Crystallization of colourless hexanitratoneptunate(IV) with anhydrous H+ countercations trapped into hydrogen bond polymer with diamide linkers


Crystallization of colourless hexanitratoneptunate(IV) with anhydrous H+ countercations trapped into hydrogen bond polymer with diamide linkers

Takao, K.; März, J.; Matsuoka, M.; Mashita, T.; Kazama, H.; Tsushima, S.

Colourless crystalline compounds of centrosymmetric [Np(NO3)6]2− were yielded from 3 M HNO3 aq under presence of double-headed 2-pyrrolidone derivatives (L).
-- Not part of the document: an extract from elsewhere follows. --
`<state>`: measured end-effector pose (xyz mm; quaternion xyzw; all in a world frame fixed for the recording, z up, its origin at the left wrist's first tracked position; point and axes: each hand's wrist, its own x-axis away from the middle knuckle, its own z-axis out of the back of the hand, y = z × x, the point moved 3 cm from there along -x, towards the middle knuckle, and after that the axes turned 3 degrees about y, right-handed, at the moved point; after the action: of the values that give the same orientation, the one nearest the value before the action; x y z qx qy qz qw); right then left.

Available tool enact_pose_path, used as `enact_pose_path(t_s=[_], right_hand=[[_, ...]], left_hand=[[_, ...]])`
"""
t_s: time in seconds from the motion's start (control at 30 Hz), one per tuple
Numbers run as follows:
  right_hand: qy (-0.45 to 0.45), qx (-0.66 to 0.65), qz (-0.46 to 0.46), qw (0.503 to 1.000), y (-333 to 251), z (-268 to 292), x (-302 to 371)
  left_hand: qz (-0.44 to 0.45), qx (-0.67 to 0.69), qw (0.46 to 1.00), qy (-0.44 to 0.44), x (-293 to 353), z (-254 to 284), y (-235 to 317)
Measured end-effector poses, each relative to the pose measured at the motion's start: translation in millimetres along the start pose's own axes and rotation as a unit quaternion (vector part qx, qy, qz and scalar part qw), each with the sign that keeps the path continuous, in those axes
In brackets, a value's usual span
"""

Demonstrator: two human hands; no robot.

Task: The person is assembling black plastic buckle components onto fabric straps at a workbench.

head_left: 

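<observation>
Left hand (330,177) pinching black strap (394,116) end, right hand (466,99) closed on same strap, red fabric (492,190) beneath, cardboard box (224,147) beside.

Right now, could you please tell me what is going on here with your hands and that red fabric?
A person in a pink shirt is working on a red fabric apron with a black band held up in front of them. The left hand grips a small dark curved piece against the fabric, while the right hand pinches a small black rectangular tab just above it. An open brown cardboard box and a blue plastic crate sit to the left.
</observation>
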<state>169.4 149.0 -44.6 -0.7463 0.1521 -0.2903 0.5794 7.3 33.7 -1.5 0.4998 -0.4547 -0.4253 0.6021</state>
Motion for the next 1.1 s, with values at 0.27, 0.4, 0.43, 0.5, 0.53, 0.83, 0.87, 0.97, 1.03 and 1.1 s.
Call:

In the obtained crystal structures, H+ was also involved as a countercation to compensate the negative charge of [Np(NO3)6]2−, where initial hydration around H+ was fully removed during crystallization despite its strongest hydration enthalpy. Instead, such an anhydrous H+ was captured by L to form a [H+···L]n hydrogen bond polymer. In [Np(NO3)6]2−, Np4+ centre is twelve-coordinated with 6 bidentate NO3−, and therefore, present in an icosahedral geometry bearing inversion centre. In such a centrosymmetric system, any f-f transitions stemming from 5f3 electronic configuration of Np4+ are electric-dipole forbidden. This is the reason why the compounds currently obtained were colourless unlike ordinary Np(IV) species with olive-green.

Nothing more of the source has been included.